What is it about covert operatives and their incessant need to be seen? The job becomes quite clear when one is being punched, kicked, and drowned in service of queen and country.

Being a spy is not for those want their efforts recognized, or even worse, for those who feel that their orders from the higher-ups should respect their personal moral foundation.

YOU HAVE BEEN RECRUITED TO RUFFLE THE FEATHERS OF THE RUFFIANS THAT WE REFUSE TO RETAIN!

Being expendable is the gamble when signing the dotted line. Collateral damage is expected. Do what most cannot and expect to live in the dust that settles.

Ethan Hunt understands his place in the mud. The Impossible Mission Force was built to pull the trigger while falling from 30,000 feet without a parachute. Yet the Syndicate, a rogue nation of former assassins disowned by their respective countries, feel the need to spread their wings on the way down. Discouraged by the lack of a safety net, they then basked in resentment against the men who sent them to their proverbial deaths.

But isn’t the lack of job security a given in the spy game? The amount of employee turnover should be a dead giveaway. Again, for whatever reason, spies always want reparations for failed operations.

And in their echoes for equality, rampant acts of terrorism trumpet around the world, culminating with blasts and bombings involving the innocent, straining the current political landscape for Ethan Hunt and the rest of the IMF.

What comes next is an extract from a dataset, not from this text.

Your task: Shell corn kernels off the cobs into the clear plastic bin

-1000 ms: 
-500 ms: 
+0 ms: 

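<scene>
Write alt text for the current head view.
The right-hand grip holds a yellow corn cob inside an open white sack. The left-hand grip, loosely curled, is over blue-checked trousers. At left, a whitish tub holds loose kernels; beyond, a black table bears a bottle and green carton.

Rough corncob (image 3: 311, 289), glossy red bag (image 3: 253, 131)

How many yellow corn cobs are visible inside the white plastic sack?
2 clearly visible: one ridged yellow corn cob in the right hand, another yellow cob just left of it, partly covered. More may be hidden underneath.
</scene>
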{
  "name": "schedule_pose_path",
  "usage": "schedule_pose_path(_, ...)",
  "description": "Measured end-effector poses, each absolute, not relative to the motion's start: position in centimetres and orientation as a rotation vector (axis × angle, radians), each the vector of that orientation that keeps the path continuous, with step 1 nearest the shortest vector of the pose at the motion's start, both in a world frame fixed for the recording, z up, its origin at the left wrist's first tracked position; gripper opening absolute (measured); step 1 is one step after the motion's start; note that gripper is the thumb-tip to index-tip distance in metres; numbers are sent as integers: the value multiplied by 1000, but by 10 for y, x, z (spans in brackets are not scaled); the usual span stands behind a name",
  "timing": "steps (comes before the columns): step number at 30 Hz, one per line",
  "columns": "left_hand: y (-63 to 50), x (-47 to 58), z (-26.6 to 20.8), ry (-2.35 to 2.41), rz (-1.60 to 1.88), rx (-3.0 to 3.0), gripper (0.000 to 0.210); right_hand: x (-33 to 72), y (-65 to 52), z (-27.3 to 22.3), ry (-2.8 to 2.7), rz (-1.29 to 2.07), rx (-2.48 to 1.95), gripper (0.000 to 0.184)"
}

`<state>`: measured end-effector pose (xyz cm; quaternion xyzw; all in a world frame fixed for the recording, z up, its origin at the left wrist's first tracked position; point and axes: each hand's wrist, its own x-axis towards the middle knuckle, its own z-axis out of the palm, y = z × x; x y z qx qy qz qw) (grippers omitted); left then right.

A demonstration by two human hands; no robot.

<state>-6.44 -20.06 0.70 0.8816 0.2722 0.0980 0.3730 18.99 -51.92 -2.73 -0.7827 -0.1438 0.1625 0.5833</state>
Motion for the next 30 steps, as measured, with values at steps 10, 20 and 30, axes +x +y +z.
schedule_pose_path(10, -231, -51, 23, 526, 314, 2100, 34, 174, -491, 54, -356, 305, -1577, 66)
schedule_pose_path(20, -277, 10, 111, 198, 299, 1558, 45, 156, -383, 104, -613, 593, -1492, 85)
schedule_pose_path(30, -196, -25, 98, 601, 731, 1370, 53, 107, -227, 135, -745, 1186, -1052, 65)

In the most appropriate of inappropriate times, the crew is under judicial scrutiny. Led by CIA chief and lead IMF hater Alan Hunley (Alec Baldwin), the MAN goes after Hunt and his boys, so they go zero dark thirty, and await their chance to come back to life.

The aforementioned irony is noted, given that the “deceased” make up The Syndicate. And to their handlers’ dismay, all the dust biters are very much alive, and none more than British Secret Intelligence Service Agent Ilsa Faust (Rebecca Ferguson).

/tangent

Rebecca Ferguson was a shot to my gut as soon as she appeared.

WHAT A MARVEL!

Amazing look, incredible screen presence, ample physical ability, and the voice of a queen. She is stunning, and her best moments are when she is doing absolutely nothing.

Poised. Stoic. Her gaze bewitched me, and her body speaks a language known to most warm-blooded men. Any production she is a part of, I will be a grateful consumer.

Fascinating.

/end tangent

Faust is a mixed bag. A promising member of a terror squad, and the literal savior of Ethan Hunt on more than one occasion. The IMF cannot figure out where her loyalties lie, so Hunt relies on emotion rather than conscience in her regard.

But then director Christopher McQuarrie makes plot choice that I find quite peculiar: Ethan and Ilsa’s relationship remains strictly platonic.

Is this a disparaging nod to a particular British spy known for his sexual trysts and conquests? Perhaps McQuarrie wanted the audience to recognize Ethan and Ilsa as equals. And if gender parity was what he was aiming for, then he missed the target by a wide margin because Ethan couldn’t hold a candle to Ilsa in the field.

She bodied him on a motorcycle, smoked him in the information retrieval mission, saved his ass at least 3 times in the film, and she held my attention longer than Tom Cruise and his iconic smirk. She was a true force of nature (see tangent above).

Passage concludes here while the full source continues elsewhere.